Segment Start: DATA SHOWN
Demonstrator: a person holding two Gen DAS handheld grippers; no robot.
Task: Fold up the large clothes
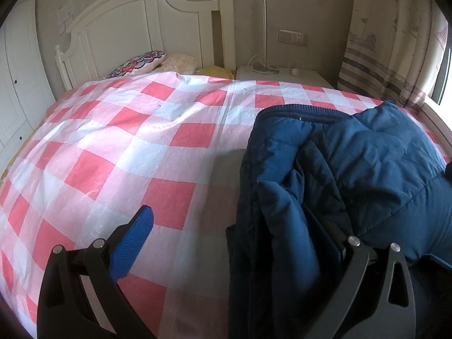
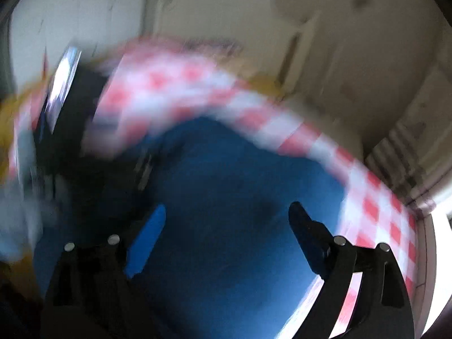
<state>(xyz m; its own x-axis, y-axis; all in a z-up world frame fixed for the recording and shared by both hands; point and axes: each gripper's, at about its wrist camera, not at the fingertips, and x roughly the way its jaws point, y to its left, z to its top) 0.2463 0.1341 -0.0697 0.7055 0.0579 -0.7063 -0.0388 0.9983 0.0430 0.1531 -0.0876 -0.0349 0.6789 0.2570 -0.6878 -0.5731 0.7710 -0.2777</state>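
Left gripper (image 1: 240, 240) has its 2 fingers set wide apart: the blue-padded finger (image 1: 132, 243) hangs free over the bed, while the other finger is buried in the folds of a navy quilted jacket (image 1: 367, 163), so its tip cannot be seen and I cannot tell whether it bears on the cloth. That jacket lies bunched on the right half of the pink-and-white checked bedcover (image 1: 127, 147), its ribbed collar edge turned toward the headboard (image 1: 147, 19), and part of it drapes over the gripper's right side. Beyond the cover are a patterned pillow (image 1: 141, 63), a pale pillow (image 1: 180, 62) beside it, a white nightstand (image 1: 282, 77) with a lamp base and cables, a wall socket (image 1: 293, 37) and a striped curtain (image 1: 375, 42) by the window. Right gripper (image 2: 227, 226) shows in a heavily motion-blurred view; its 2 fingers, 1 with a blue pad (image 2: 147, 240) and 1 dark (image 2: 308, 237), stand spread with nothing between them, above the blue jacket (image 2: 231, 175). Checked bedcover (image 2: 375, 206) curves around the garment there.
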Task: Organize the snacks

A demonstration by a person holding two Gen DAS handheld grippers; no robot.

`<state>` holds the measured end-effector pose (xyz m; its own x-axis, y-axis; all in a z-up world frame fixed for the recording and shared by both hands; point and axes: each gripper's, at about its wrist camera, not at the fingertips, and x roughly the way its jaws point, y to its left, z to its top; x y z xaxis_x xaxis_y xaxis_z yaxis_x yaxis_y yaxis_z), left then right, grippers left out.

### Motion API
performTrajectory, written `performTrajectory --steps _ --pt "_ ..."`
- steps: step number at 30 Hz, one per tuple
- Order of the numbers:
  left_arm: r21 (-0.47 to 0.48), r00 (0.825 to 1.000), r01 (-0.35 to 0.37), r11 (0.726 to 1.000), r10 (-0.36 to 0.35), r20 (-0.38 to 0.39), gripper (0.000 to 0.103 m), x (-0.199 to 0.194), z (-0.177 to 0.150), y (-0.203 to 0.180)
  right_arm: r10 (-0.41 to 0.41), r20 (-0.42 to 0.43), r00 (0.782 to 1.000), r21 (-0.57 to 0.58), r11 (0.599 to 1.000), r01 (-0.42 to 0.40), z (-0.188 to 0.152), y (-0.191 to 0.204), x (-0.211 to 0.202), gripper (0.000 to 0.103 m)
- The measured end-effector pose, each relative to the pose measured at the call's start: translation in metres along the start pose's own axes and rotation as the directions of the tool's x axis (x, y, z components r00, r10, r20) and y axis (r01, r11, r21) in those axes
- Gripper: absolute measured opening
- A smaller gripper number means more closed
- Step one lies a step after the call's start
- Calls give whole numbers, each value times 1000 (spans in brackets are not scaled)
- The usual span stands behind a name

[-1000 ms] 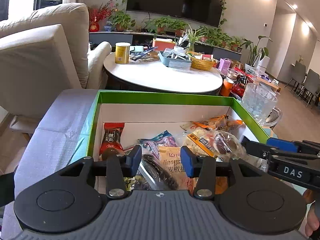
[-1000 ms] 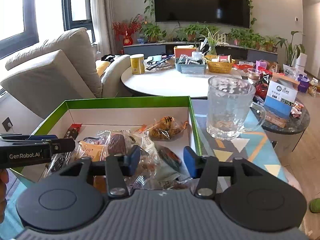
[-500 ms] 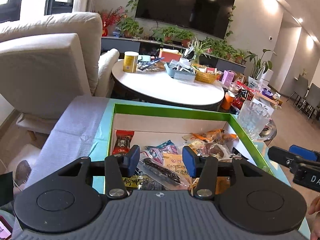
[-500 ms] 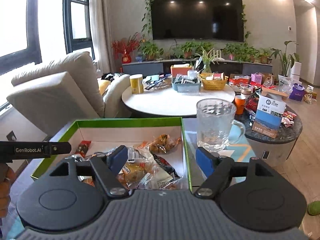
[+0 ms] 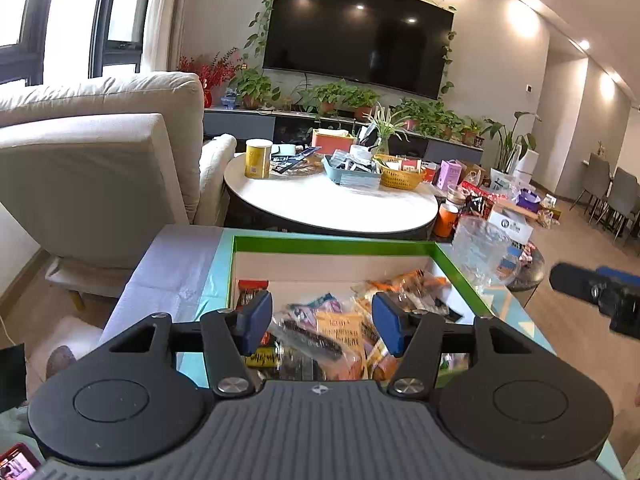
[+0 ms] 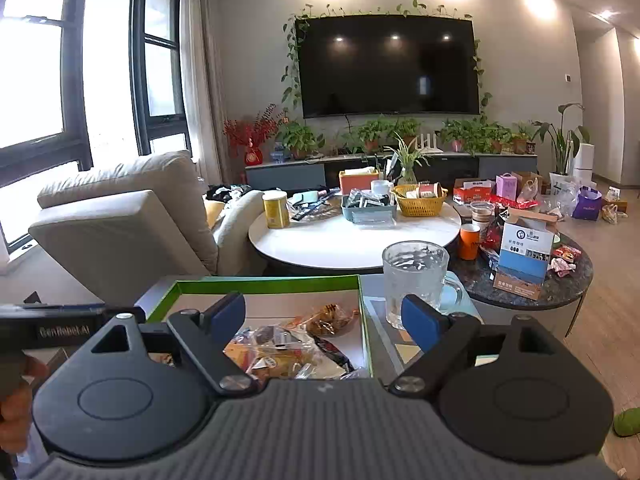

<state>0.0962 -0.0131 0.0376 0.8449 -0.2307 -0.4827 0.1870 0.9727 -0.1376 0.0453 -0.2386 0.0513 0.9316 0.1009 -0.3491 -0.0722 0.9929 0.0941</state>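
Note:
A green-rimmed cardboard box (image 5: 332, 241) holds a pile of several snack packets (image 5: 336, 328); it also shows in the right wrist view (image 6: 264, 281), with its snack packets (image 6: 288, 344). My left gripper (image 5: 322, 320) is open and empty, raised above the box's near side. My right gripper (image 6: 324, 320) is open wide and empty, held above the box's near right corner. The left gripper appears at the left edge of the right wrist view (image 6: 60, 328), and the right gripper at the right edge of the left wrist view (image 5: 596, 292).
A clear glass mug (image 6: 416, 280) stands right of the box on the patterned table. Behind are a round white table (image 6: 352, 236) with baskets and a yellow can (image 6: 276, 210), a dark round side table (image 6: 552, 280) with boxes, and a beige sofa (image 5: 100, 152) at left.
Both grippers have risen and pulled back from the box. The right gripper has opened wider, and the left gripper has opened somewhat. Neither holds anything.

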Motion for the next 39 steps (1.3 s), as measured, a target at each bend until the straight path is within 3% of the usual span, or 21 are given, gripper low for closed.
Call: performTrajectory --steps 23,29,39 --pt "52 999 -37 998 39 -33 59 -67 -49 -4 7 -9 1000 -36 999 -7 -52 37 -55 57" --pt "57 999 -42 997 43 -24 59 -75 -52 -1 -10 32 999 -70 997 12 -55 48 -68 57" --pt "67 999 -45 997 46 -27 59 -75 -58 1 -5 5 1000 -49 999 5 -59 48 -63 57"
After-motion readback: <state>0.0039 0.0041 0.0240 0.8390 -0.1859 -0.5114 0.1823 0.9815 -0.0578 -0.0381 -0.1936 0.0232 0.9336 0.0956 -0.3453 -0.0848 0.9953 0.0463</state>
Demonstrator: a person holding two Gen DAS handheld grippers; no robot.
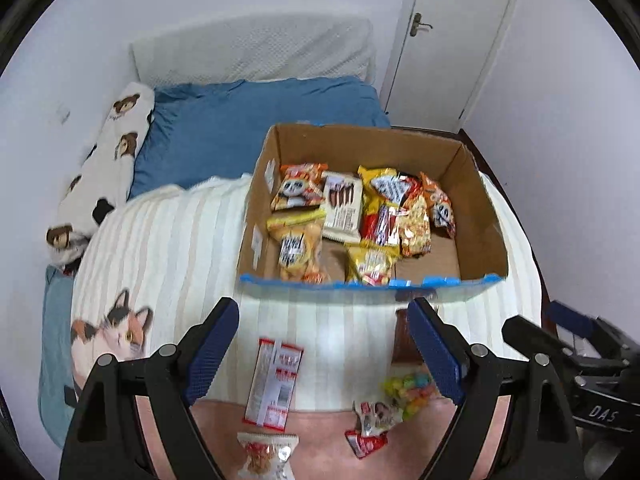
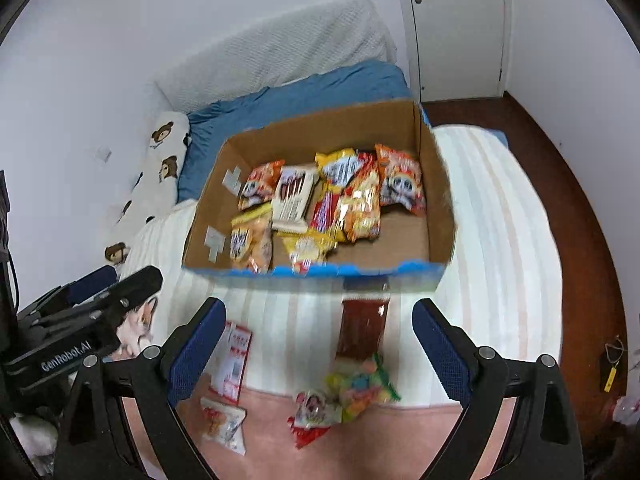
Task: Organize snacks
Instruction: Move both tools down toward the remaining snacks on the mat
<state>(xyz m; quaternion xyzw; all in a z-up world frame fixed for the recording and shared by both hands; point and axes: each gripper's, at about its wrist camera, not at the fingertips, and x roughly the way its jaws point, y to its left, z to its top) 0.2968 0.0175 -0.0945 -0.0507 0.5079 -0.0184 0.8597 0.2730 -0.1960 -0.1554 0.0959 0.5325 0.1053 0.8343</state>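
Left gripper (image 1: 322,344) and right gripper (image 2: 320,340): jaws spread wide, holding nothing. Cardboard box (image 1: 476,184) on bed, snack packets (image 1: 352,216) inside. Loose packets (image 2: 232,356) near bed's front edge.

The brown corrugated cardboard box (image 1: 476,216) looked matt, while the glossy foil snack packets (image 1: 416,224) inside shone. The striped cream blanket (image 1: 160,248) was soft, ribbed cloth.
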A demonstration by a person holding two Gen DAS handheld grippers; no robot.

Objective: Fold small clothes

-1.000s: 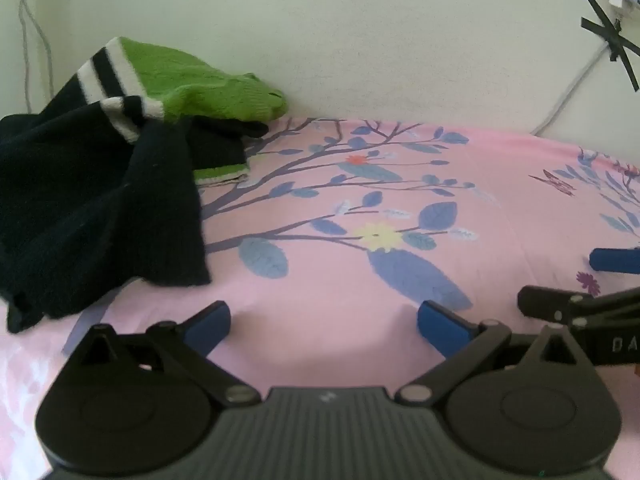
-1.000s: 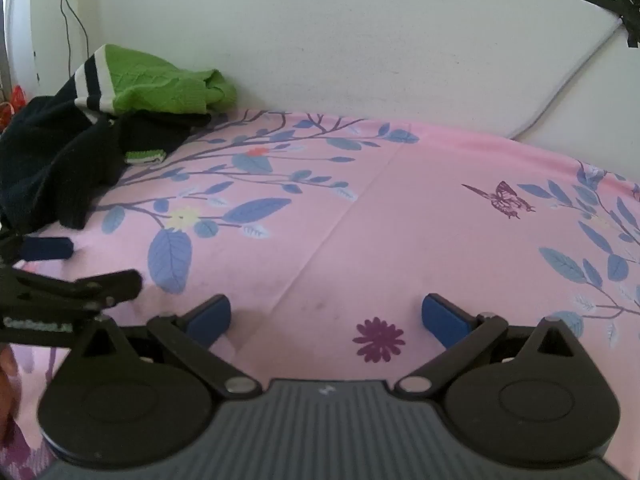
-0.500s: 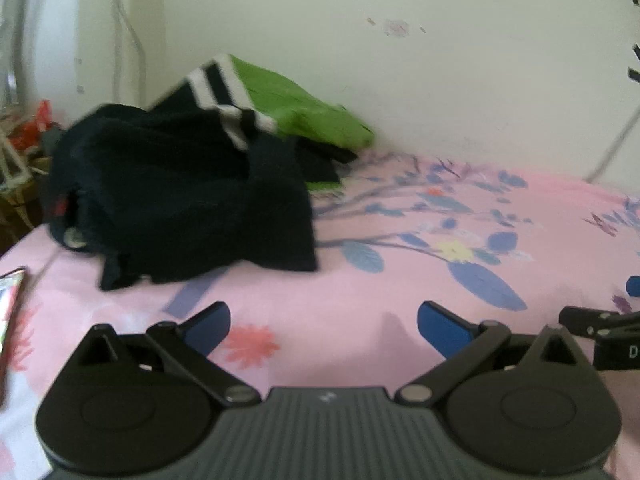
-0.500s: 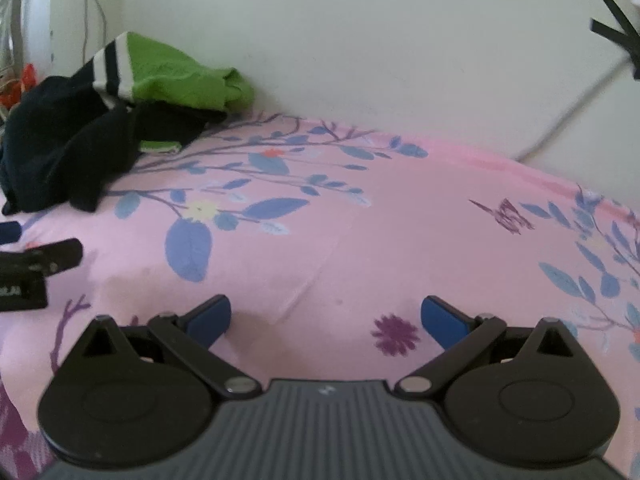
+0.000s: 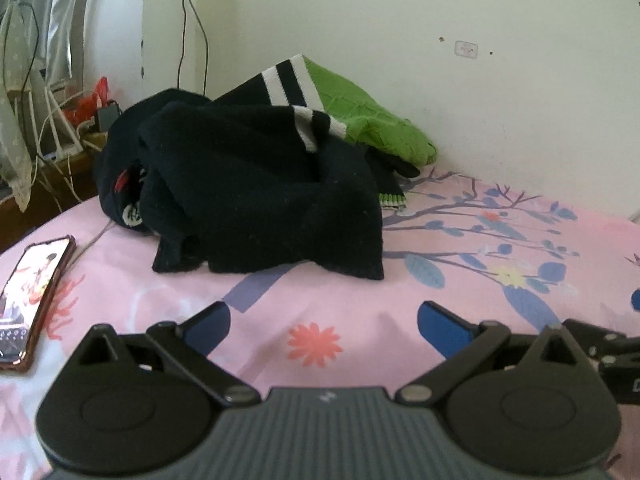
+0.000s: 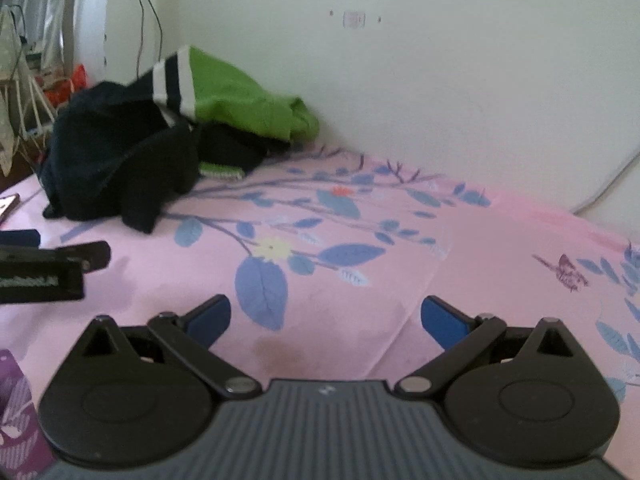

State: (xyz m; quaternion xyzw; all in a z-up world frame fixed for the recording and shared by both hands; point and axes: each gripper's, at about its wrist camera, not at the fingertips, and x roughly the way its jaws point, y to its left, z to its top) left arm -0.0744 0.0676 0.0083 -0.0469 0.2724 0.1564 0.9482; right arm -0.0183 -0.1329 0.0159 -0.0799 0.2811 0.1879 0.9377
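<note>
Left wrist view, far left: curtain (image 5: 20, 92) and tangled cables (image 5: 60, 120) beyond the bed edge. Phone (image 5: 34, 292) lies flat on the pink sheet (image 5: 360, 296), screen lit, near the left margin. Right of it, the clothes pile: black knit (image 5: 260, 200) slumped in front, crumpled, unfolded; a striped cuff (image 5: 292, 84) rises at the top; green knit (image 5: 368, 120) behind, against the wall (image 5: 440, 80). Pile sits on the sheet's far left corner.

Left gripper (image 5: 323, 324) low over the sheet, just short of the black knit, jaws spread wide, nothing between the blue pads (image 5: 440, 326).

Right wrist view: same pile (image 6: 120, 160) at upper left, well apart from the right gripper (image 6: 326, 318). Left gripper's side (image 6: 52, 268) shows at the left edge. Right gripper jaws wide apart, empty, over bare sheet printed with blue leaves (image 6: 262, 292). Butterfly print (image 6: 568, 270) far right.
</note>
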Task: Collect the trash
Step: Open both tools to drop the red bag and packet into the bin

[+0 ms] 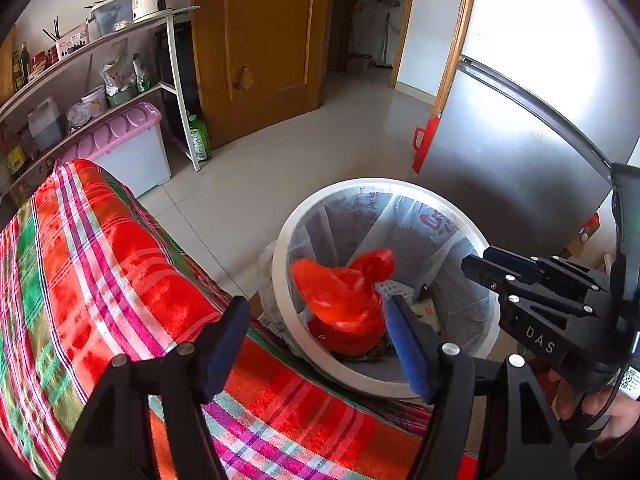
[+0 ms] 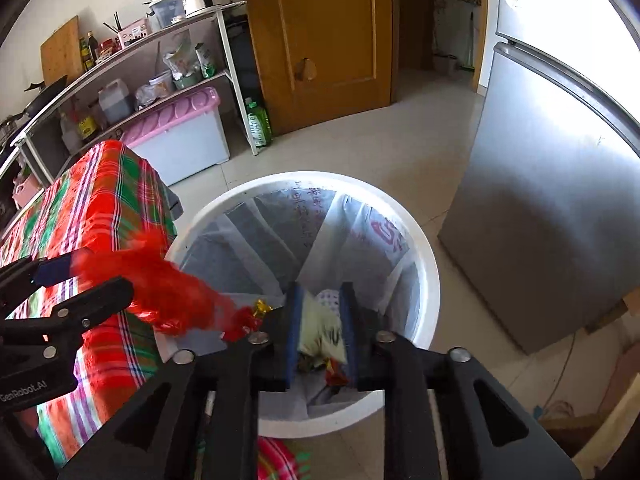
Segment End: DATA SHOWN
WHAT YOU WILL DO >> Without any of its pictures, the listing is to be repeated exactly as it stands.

ANSWER TO THIS EXERCISE >>
Demonstrator: a person holding two Gen DAS handheld grippers; no robot.
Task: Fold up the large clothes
<state>(xyz m; its own x-axis, y-axis; all in a z-up world frame fixed for the recording and shared by both hands; point and axes: each gripper's, at about its wrist camera, not at the fingertips, and x roughly the way its jaws point, y to its left, z to its top) 0.2463 0.1341 -0.0697 0.7055 0.0579 -0.7063 -0.0388 0.9983 0.0430 0.1531 -0.0876 -0.0349 0.6789 0.2570 -0.6878 -0.5731 0.7710 -0.2777</state>
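Left gripper (image 1: 240, 240) has its 2 fingers set wide apart: the blue-padded finger (image 1: 132, 243) hangs free over the bed, while the other finger is buried in the folds of a navy quilted jacket (image 1: 367, 163), so its tip cannot be seen and I cannot tell whether it bears on the cloth. That jacket lies bunched on the right half of the pink-and-white checked bedcover (image 1: 127, 147), its ribbed collar edge turned toward the headboard (image 1: 147, 19), and part of it drapes over the gripper's right side. Beyond the cover are a patterned pillow (image 1: 141, 63), a pale pillow (image 1: 180, 62) beside it, a white nightstand (image 1: 282, 77) with a lamp base and cables, a wall socket (image 1: 293, 37) and a striped curtain (image 1: 375, 42) by the window. Right gripper (image 2: 227, 226) shows in a heavily motion-blurred view; its 2 fingers, 1 with a blue pad (image 2: 147, 240) and 1 dark (image 2: 308, 237), stand spread with nothing between them, above the blue jacket (image 2: 231, 175). Checked bedcover (image 2: 375, 206) curves around the garment there.
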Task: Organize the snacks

A demonstration by a person holding two Gen DAS handheld grippers; no robot.

`<state>` holds the measured end-effector pose (xyz m; its own x-axis, y-axis; all in a z-up world frame fixed for the recording and shared by both hands; point and axes: each gripper's, at about its wrist camera, not at the fingertips, and x roughly the way its jaws point, y to its left, z to its top; x y z xaxis_x xaxis_y xaxis_z yaxis_x yaxis_y yaxis_z), left then right, grippers left out.

### Motion API
performTrajectory, written `performTrajectory --steps _ --pt "_ ..."`
- steps: step number at 30 Hz, one per tuple
- Order of the numbers:
  left_arm: r21 (-0.47 to 0.48), r00 (0.825 to 1.000), r01 (-0.35 to 0.37), r11 (0.726 to 1.000), r10 (-0.36 to 0.35), r20 (-0.38 to 0.39), gripper (0.000 to 0.103 m), x (-0.199 to 0.194), z (-0.177 to 0.150), y (-0.203 to 0.180)
  right_arm: r10 (-0.41 to 0.41), r20 (-0.42 to 0.43), r00 (0.782 to 1.000), r21 (-0.57 to 0.58), r11 (0.599 to 1.000), r01 (-0.42 to 0.40), z (-0.188 to 0.152), y (-0.191 to 0.204), x (-0.211 to 0.202), gripper (0.000 to 0.103 m)
- The measured end-effector pose, each relative to the pose measured at the call's start: translation in metres along the start pose's own axes and rotation as the directions of the tool's x axis (x, y, z components r00, r10, r20) and y axis (r01, r11, r21) in those axes
- Gripper: absolute measured opening
- A smaller gripper number means more closed
- Step one lies a step after the call's start
- Calls give whole numbers, each value times 1000 (spans in brackets are not scaled)
- The usual span stands behind a name

[-1000 ms] 
[-1000 ms] 
[-500 ms] 
[-500 ms] 
[+0 ms] 
[+0 ms] 

<state>0.0962 -0.0131 0.0376 0.8449 -0.2307 -0.4827 0.1870 0.9727 -0.1376 0.0453 -0.2386 0.0513 0.9316 0.1009 -0.3491 -0.0722 0.9929 0.0941</state>
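Note:
A green-rimmed cardboard box (image 5: 332, 241) holds a pile of several snack packets (image 5: 336, 328); it also shows in the right wrist view (image 6: 264, 281), with its snack packets (image 6: 288, 344). My left gripper (image 5: 322, 320) is open and empty, raised above the box's near side. My right gripper (image 6: 324, 320) is open wide and empty, held above the box's near right corner. The left gripper appears at the left edge of the right wrist view (image 6: 60, 328), and the right gripper at the right edge of the left wrist view (image 5: 596, 292).
A clear glass mug (image 6: 416, 280) stands right of the box on the patterned table. Behind are a round white table (image 6: 352, 236) with baskets and a yellow can (image 6: 276, 210), a dark round side table (image 6: 552, 280) with boxes, and a beige sofa (image 5: 100, 152) at left.
Both grippers have risen and pulled back from the box. The right gripper has opened wider, and the left gripper has opened somewhat. Neither holds anything.
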
Motion for the next 39 steps (1.3 s), as measured, a target at each bend until the straight path is within 3% of the usual span, or 21 are given, gripper low for closed.
Call: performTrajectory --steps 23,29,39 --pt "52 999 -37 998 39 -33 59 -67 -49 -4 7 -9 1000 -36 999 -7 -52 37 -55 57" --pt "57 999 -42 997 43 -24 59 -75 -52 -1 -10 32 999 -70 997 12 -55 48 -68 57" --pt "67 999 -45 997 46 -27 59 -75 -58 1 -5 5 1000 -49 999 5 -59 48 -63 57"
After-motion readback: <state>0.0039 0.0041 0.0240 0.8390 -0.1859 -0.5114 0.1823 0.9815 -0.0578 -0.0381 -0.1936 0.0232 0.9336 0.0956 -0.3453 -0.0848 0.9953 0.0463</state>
Demonstrator: a person holding two Gen DAS handheld grippers; no robot.
Task: Organize snacks
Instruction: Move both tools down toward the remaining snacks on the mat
<state>(xyz m; quaternion xyzw; all in a z-up world frame fixed for the recording and shared by both hands; point and axes: each gripper's, at about its wrist camera, not at the fingertips, and x roughly the way its jaws point, y to its left, z to its top) 0.2968 0.0175 -0.0945 -0.0507 0.5079 -0.0184 0.8597 0.2730 -0.1960 -0.1554 0.0959 0.5325 0.1053 0.8343</state>
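Left gripper (image 1: 322,344) and right gripper (image 2: 320,340): jaws spread wide, holding nothing. Cardboard box (image 1: 476,184) on bed, snack packets (image 1: 352,216) inside. Loose packets (image 2: 232,356) near bed's front edge.

The brown corrugated cardboard box (image 1: 476,216) looked matt, while the glossy foil snack packets (image 1: 416,224) inside shone. The striped cream blanket (image 1: 160,248) was soft, ribbed cloth.
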A demonstration by a person holding two Gen DAS handheld grippers; no robot.

Objective: Fold small clothes

-1.000s: 
-1.000s: 
-0.500s: 
-0.500s: 
+0.000s: 
+0.000s: 

State: (xyz m; quaternion xyzw; all in a z-up world frame fixed for the recording and shared by both hands; point and axes: each gripper's, at about its wrist camera, not at the fingertips, and x roughly the way its jaws point, y to its left, z to its top) left arm -0.0744 0.0676 0.0083 -0.0469 0.2724 0.1564 0.9482; right arm -0.0183 -0.1329 0.0159 -0.0799 0.2811 0.1879 0.9377
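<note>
Left wrist view, far left: curtain (image 5: 20, 92) and tangled cables (image 5: 60, 120) beyond the bed edge. Phone (image 5: 34, 292) lies flat on the pink sheet (image 5: 360, 296), screen lit, near the left margin. Right of it, the clothes pile: black knit (image 5: 260, 200) slumped in front, crumpled, unfolded; a striped cuff (image 5: 292, 84) rises at the top; green knit (image 5: 368, 120) behind, against the wall (image 5: 440, 80). Pile sits on the sheet's far left corner.

Left gripper (image 5: 323, 324) low over the sheet, just short of the black knit, jaws spread wide, nothing between the blue pads (image 5: 440, 326).

Right wrist view: same pile (image 6: 120, 160) at upper left, well apart from the right gripper (image 6: 326, 318). Left gripper's side (image 6: 52, 268) shows at the left edge. Right gripper jaws wide apart, empty, over bare sheet printed with blue leaves (image 6: 262, 292). Butterfly print (image 6: 568, 270) far right.
</note>
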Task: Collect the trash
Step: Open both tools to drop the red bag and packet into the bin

[+0 ms] 
[+0 ms] 

That makes the output complete.